[Entries taken from a collection]
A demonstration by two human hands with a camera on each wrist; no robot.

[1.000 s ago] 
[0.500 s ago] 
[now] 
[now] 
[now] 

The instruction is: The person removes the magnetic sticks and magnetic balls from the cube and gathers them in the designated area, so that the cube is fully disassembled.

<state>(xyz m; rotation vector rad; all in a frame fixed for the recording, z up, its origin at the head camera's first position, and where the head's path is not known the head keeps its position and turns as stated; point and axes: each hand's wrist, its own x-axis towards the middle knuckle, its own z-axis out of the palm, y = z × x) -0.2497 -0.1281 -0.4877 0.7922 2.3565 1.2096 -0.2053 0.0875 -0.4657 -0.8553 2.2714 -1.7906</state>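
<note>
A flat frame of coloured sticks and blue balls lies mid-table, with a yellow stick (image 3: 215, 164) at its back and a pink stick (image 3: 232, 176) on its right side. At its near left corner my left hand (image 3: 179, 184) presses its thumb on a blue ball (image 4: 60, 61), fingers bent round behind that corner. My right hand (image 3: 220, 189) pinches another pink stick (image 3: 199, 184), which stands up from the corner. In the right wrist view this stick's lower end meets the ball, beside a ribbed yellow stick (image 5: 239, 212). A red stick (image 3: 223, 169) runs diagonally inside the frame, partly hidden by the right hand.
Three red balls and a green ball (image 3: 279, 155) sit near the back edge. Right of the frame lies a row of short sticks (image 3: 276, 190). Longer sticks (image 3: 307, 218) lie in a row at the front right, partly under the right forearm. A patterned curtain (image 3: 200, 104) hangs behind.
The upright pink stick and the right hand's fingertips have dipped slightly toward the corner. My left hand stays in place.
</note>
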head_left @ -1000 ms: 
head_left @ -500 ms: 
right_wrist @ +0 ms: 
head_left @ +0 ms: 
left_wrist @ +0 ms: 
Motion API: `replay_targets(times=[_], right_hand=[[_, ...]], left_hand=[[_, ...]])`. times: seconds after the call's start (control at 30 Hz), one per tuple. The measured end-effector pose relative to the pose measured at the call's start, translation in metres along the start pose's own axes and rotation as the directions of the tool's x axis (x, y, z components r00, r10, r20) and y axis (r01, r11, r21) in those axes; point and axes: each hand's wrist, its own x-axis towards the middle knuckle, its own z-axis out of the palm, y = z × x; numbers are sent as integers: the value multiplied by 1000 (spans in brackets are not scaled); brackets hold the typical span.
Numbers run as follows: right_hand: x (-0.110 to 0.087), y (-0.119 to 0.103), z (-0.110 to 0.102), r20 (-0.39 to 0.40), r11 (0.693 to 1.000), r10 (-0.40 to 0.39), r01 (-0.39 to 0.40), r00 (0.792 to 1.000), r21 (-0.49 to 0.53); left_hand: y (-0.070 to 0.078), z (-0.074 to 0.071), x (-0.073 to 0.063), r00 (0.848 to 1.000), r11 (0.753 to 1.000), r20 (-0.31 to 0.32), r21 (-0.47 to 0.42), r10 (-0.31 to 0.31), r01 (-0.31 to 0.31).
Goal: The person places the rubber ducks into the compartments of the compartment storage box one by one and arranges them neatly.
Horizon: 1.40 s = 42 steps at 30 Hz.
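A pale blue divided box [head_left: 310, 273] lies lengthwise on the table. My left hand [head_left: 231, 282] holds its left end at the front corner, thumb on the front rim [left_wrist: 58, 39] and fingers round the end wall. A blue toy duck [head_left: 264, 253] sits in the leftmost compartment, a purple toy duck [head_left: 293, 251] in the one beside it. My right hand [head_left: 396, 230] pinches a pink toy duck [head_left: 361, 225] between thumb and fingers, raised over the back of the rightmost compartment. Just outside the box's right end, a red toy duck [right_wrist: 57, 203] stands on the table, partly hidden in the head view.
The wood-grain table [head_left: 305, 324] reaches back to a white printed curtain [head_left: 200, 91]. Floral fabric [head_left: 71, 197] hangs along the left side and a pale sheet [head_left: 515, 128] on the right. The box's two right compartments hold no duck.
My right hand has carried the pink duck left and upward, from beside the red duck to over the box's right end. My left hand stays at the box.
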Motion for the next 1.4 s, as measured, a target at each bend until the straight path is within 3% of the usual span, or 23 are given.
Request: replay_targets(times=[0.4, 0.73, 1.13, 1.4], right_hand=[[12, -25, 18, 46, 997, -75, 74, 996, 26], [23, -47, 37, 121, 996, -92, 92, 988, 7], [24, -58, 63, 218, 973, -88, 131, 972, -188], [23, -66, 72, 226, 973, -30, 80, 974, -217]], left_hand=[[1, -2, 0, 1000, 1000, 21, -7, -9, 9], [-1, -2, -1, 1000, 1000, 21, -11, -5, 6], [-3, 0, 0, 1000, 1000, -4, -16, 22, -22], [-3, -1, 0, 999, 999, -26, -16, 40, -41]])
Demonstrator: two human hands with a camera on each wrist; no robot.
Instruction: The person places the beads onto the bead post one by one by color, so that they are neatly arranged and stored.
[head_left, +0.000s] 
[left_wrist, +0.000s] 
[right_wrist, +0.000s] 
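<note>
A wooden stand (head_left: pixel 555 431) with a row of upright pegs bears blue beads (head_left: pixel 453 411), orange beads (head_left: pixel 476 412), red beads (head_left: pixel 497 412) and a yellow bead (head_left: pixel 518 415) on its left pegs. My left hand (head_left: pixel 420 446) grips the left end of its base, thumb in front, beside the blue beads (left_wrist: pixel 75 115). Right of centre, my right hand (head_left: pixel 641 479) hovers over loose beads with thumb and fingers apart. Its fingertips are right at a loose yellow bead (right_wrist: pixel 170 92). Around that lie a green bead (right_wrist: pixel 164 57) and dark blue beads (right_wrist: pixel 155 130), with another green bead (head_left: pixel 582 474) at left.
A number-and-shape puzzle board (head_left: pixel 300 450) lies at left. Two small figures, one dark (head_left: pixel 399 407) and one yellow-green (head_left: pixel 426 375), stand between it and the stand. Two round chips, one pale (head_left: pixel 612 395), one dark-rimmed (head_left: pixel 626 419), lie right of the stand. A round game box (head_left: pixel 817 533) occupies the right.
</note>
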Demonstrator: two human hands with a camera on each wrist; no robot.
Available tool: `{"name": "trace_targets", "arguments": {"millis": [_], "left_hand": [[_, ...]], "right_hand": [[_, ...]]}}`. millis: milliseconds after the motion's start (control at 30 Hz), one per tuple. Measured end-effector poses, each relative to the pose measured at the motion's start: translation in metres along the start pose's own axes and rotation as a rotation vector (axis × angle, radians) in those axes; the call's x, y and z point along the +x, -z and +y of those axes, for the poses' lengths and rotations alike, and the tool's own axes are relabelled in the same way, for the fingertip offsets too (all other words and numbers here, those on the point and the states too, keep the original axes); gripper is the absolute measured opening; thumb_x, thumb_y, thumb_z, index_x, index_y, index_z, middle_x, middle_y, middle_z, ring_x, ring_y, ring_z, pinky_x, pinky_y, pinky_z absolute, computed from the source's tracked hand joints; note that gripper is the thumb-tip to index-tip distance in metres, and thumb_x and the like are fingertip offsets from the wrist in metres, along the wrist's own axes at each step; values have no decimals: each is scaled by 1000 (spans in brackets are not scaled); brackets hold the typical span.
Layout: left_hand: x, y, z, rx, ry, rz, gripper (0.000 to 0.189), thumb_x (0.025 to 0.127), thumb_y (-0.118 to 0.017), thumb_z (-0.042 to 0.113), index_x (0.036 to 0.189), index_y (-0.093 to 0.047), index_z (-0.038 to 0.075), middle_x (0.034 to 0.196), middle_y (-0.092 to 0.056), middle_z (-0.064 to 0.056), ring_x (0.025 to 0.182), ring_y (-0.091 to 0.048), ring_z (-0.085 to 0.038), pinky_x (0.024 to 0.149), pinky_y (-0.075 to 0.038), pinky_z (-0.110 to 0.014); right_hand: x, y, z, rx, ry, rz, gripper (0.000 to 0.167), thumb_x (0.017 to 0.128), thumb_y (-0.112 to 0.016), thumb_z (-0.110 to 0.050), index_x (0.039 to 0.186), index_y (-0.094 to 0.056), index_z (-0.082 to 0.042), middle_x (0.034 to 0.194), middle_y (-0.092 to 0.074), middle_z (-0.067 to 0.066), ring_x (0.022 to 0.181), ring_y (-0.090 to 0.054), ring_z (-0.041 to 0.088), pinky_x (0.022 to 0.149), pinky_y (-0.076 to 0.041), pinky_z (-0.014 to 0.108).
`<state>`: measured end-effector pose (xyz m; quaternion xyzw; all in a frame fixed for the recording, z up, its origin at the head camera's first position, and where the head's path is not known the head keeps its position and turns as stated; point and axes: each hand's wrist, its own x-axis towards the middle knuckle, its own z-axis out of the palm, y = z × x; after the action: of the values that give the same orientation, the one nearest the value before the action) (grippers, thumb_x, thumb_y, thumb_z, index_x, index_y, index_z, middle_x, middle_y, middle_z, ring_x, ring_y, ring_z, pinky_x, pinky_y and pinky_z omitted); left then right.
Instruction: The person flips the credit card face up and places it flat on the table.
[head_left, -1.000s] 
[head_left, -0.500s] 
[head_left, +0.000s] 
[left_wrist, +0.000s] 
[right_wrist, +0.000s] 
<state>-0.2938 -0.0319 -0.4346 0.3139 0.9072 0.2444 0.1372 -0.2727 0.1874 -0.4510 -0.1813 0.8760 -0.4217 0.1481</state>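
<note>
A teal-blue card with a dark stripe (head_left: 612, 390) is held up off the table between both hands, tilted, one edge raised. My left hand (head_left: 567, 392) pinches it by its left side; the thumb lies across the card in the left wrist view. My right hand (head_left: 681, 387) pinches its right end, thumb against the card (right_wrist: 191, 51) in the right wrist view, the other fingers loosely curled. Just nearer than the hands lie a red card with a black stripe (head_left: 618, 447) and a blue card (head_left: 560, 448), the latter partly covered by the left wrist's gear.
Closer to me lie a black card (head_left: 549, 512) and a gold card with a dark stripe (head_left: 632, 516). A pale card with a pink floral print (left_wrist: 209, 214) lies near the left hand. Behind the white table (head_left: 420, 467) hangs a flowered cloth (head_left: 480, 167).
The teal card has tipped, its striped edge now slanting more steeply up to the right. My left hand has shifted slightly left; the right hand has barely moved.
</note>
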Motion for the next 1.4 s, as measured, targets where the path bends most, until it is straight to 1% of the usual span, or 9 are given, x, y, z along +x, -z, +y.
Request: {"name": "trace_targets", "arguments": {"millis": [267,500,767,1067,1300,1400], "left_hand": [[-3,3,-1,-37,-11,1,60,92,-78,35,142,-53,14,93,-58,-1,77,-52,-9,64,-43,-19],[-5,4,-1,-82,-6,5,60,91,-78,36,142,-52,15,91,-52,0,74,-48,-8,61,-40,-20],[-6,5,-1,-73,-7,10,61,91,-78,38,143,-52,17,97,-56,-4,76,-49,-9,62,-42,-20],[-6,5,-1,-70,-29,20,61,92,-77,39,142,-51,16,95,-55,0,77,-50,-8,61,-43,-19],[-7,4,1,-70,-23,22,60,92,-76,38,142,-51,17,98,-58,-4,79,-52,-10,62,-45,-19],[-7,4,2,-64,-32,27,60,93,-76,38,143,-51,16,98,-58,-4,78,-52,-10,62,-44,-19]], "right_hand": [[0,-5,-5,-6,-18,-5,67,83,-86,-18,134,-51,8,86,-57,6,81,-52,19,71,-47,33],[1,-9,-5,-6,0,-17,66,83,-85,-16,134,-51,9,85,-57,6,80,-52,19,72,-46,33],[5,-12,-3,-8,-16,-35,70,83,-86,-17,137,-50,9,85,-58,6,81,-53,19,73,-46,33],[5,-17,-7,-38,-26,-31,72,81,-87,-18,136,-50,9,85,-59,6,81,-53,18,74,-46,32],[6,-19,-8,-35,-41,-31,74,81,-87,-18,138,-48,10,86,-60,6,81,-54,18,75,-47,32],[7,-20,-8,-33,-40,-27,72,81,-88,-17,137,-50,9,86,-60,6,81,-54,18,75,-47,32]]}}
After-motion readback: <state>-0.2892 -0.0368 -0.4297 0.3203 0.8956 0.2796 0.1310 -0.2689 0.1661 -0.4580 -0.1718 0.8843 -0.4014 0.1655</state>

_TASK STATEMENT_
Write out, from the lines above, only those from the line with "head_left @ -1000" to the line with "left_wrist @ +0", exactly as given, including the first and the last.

_WRITTEN RESPONSE_
head_left @ -1000 ms: 
head_left @ -500 ms: 
right_wrist @ +0 ms: 
head_left @ +0 ms: 
left_wrist @ +0 ms: 

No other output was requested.